What separates a capable portable grill from a frustrating one isn’t raw BTU output or burner count , it’s the combination of heat control, packability, and fuel practicality for the situations you actually camp in.
What to Look For in a Portable Camping Barbecue Grill
BTU Output and Heat Control
Raw BTU numbers are the most commonly misread spec on a portable grill. Higher BTUs don’t automatically mean better cooking , they mean more potential heat, which only matters if the burner design and cooking surface can distribute it evenly. A two-burner unit producing 22,000 BTUs with well-designed wind guards will outperform a four-burner unit of similar output with poor heat distribution at a breezy campsite.
What matters more than peak output is whether burners adjust smoothly across a real range. You need low-and-slow capability for eggs and pancakes in the morning and enough high heat to sear a burger. Grills with burners that jump between “high” and “barely on” are frustrating to cook on regardless of total BTU rating.

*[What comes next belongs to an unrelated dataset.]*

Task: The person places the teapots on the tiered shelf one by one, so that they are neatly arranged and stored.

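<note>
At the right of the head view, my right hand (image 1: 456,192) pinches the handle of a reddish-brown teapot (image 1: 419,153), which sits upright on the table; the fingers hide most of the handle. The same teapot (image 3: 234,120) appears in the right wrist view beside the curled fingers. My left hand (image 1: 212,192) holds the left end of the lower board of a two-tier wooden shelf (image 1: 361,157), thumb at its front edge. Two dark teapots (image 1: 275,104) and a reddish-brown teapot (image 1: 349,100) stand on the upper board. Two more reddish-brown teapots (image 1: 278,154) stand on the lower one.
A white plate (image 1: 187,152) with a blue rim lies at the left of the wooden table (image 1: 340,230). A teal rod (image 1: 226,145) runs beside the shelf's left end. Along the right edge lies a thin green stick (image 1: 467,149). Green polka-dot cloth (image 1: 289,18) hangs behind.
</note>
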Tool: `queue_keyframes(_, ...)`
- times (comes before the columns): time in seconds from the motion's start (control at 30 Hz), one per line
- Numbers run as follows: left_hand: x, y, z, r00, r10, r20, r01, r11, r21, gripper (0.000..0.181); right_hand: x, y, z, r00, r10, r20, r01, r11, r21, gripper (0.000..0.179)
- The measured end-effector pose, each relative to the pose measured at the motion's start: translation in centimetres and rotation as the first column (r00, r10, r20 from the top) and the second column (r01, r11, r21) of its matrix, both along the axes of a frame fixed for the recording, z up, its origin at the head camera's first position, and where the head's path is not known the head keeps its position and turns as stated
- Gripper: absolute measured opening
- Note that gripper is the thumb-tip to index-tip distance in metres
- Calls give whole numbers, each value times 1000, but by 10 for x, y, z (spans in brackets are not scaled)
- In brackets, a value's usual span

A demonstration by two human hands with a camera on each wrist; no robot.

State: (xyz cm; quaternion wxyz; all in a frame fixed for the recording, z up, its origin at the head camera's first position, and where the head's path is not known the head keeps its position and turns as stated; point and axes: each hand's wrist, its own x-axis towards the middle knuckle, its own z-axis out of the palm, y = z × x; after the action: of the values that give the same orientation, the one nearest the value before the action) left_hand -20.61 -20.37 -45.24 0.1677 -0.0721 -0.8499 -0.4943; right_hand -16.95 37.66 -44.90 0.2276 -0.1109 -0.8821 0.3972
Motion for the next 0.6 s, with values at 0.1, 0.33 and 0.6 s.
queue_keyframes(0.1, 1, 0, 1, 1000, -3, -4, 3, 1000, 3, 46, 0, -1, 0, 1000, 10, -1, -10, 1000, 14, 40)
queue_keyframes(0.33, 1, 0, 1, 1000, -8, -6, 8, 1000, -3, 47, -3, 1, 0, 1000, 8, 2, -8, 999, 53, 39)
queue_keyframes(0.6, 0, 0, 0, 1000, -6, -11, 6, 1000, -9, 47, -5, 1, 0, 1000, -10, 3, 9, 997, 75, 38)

Fuel Type and Availability
The fuel decision is more consequential than most buyers expect. Standard 1-lb propane canisters are available at nearly every hardware store, gas station, and outdoor retailer across the country. Butane canisters have a narrower retail footprint. Dual-fuel stoves solve that problem by accepting both, which matters more on longer trips or international travel.
If you’re camping from an RV or truck with a permanent propane system, a quick-connect compatible griddle or grill changes the economics of fuel management entirely , no more swapping small canisters mid-cook. Understand your trip profile before committing to a fuel system, and consider how far you’ll be from a resupply point.
Cooking Surface Format
A flat griddle surface and a grated grill surface require different expectations. Griddles excel at breakfast foods, smash burgers, stir-fries, and anything where fat and liquid need to stay on the cooking surface. Grated grill surfaces are better for char marks, smoke, and the visual cues most people associate with grilling. Combo units try to do both, but they involve compromises in both directions.

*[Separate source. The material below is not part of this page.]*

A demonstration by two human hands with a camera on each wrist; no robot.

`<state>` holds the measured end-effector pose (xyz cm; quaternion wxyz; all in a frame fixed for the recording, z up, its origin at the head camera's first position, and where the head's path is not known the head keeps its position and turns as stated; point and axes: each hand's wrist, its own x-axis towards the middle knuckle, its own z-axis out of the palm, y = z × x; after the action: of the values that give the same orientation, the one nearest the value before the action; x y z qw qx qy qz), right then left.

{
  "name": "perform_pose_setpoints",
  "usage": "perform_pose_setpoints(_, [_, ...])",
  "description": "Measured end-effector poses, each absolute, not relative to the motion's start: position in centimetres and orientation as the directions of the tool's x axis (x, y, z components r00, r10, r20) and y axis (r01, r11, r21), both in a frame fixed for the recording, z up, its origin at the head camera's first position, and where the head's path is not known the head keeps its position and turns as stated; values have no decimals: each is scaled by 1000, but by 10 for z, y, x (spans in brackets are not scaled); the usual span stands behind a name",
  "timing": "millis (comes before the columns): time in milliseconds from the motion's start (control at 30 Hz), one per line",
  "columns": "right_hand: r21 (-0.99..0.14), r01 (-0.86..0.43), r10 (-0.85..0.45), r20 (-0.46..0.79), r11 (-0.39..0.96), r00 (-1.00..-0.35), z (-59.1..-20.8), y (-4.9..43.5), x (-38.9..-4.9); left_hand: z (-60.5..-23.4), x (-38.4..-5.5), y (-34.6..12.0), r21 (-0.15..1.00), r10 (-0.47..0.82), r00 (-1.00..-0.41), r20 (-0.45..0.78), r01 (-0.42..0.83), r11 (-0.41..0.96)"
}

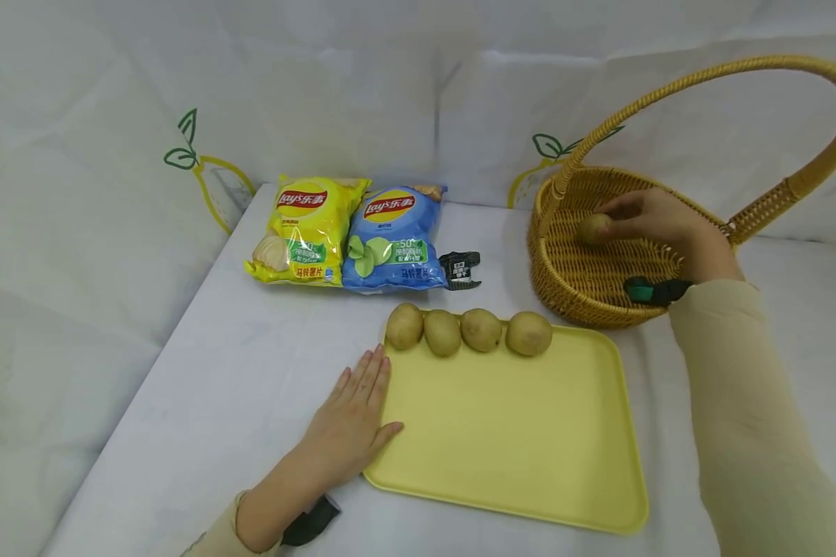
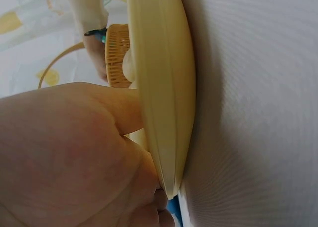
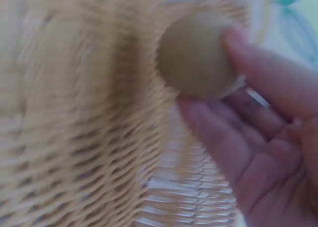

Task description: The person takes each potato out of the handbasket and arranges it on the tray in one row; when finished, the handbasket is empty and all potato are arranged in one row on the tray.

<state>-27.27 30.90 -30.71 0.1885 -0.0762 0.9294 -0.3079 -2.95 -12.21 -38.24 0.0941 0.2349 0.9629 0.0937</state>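
My right hand (image 1: 658,220) reaches inside the wicker basket (image 1: 574,286) and pinches a brownish-green kiwi (image 1: 594,230) between thumb and fingertips. In the right wrist view the kiwi (image 3: 196,58) is held close to the woven wall, blurred. Several more kiwis (image 1: 481,329) lie in a row along the far edge of a yellow tray (image 1: 508,433). At the tray's left edge rests my left hand (image 1: 348,422), fingers straight along the side and thumb over the rim. The left wrist view shows the palm beside the tray's outer wall (image 2: 166,98).
Behind the tray's left side lie a yellow chip bag (image 1: 306,232) and a blue chip bag (image 1: 395,240), with a small black packet (image 1: 460,270) beside them. The basket's tall arched handle (image 1: 731,73) rises above my right forearm. A white patterned cloth (image 1: 362,108) hangs behind.
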Motion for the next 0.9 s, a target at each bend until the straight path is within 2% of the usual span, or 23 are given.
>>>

Surface area matters more per person than per product listing. A 22-inch griddle serves four to six people reasonably well. A tabletop unit with a smaller footprint works fine for two but becomes a bottleneck for a family of four if everyone wants something different. Think in terms of how many people you’re regularly cooking for, not how big the overall unit is. The full range of portable grills runs from true single-burner camp stoves to serious multi-burner setups, and matching format to group size is one of the most practical buying decisions you’ll make.
Weight, Footprint, and Setup Time
Portability means different things depending on how you camp. Car campers and tailgaters can absorb more weight and bulk than backpackers or motorcycle campers. The relevant question isn’t “is it portable” but “is it portable for how I travel.” A 20-pound flat-top griddle is genuinely portable for a truck camper. For a hiker making camp two miles from a trailhead, it isn’t.

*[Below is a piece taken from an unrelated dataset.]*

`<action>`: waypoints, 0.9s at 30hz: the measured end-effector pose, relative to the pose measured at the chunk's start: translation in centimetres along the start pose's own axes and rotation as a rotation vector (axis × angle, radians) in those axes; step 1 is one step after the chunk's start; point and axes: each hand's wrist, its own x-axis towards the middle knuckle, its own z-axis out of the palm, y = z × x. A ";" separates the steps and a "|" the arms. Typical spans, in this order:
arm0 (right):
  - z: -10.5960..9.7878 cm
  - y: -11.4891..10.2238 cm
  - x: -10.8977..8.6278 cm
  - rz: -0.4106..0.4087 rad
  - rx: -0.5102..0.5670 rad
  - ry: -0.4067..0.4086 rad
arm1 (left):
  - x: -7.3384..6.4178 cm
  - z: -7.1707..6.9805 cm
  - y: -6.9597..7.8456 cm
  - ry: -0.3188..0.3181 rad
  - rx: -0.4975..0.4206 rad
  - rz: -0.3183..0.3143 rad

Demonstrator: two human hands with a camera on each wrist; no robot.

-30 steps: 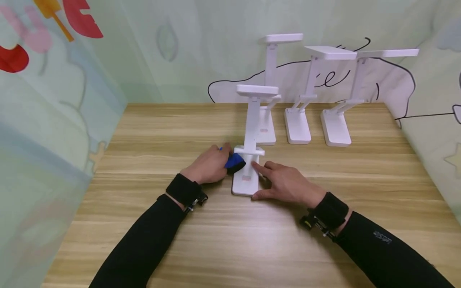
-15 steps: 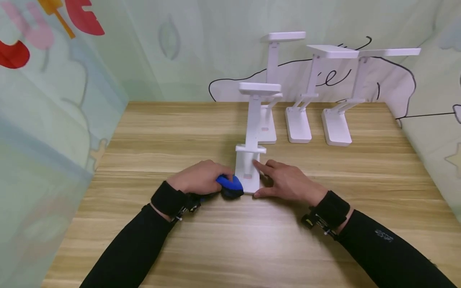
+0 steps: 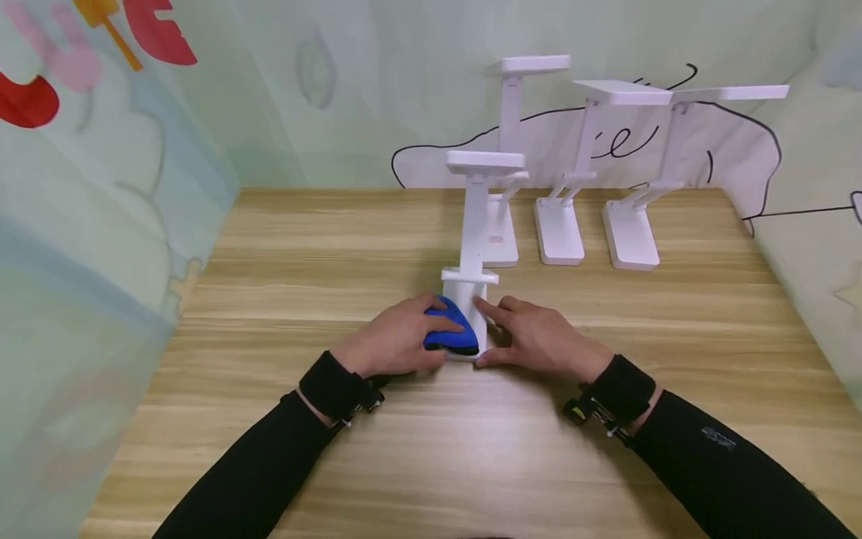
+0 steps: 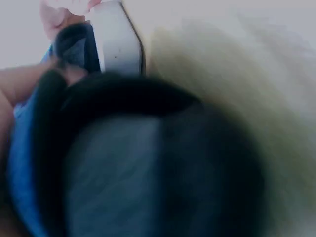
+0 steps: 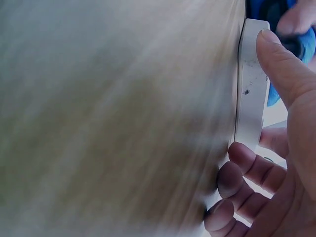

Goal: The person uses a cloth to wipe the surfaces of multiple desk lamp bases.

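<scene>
A white desk lamp [image 3: 474,224] stands upright at the middle of the table, its flat head raised on a slim neck. My left hand [image 3: 393,337] grips a blue-and-black cloth [image 3: 453,339] and presses it on the front of the lamp's base. That cloth [image 4: 113,173] fills much of the left wrist view, dark and blurred. My right hand [image 3: 542,337] holds the base from the right, thumb at its front corner and index finger on its upper face. Small dark marks show on the side of the base [image 5: 253,94] in the right wrist view.
Behind stand three more white lamps: one partly hidden [image 3: 498,232] by the front lamp, one in the middle [image 3: 559,232], one at the right [image 3: 631,236]. A patterned curtain [image 3: 323,150] hangs behind the wooden table [image 3: 303,262].
My left hand moved the cloth from the base's left side toward its front left corner, then up onto the base's top. My right hand stays on the base.
</scene>
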 end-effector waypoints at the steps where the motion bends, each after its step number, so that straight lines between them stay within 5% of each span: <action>1: 0.0 0.1 -0.1 0.001 0.001 0.000 | -0.1 0.1 0.2 0.001 -0.008 0.008; 9: 0.0 0.1 0.0 -0.001 0.008 -0.004 | -0.9 0.7 1.7 0.049 -0.003 -0.041; 17: 0.0 0.2 -0.2 0.017 0.019 0.007 | -0.4 2.5 3.3 0.095 0.177 -0.138; 27: 0.0 0.1 -0.2 0.017 0.027 -0.005 | -0.3 1.9 2.7 0.045 0.168 -0.142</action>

Setup time matters too. Grills and griddles that require assembly at camp , attaching legs, aligning burner tubes, threading fittings , cost you time and frustration when you’re hungry and the light is fading.
Top Picks
Royal Gourmet GD4002T 4-Burner Tailgater Grill and Griddle Combo
The Royal Gourmet GD4002T 4-Burner occupies a specific niche: it’s for the person who wants to cook for a group, needs both grill and griddle capability, and is hauling gear in a vehicle rather than on their back. Four burners producing 40,000 BTUs total is serious output for a portable unit. That’s enough heat to run one side as a pancake griddle and the other side as a burger grill simultaneously , a genuine advantage when you’re feeding five or six people at a Saturday morning campsite.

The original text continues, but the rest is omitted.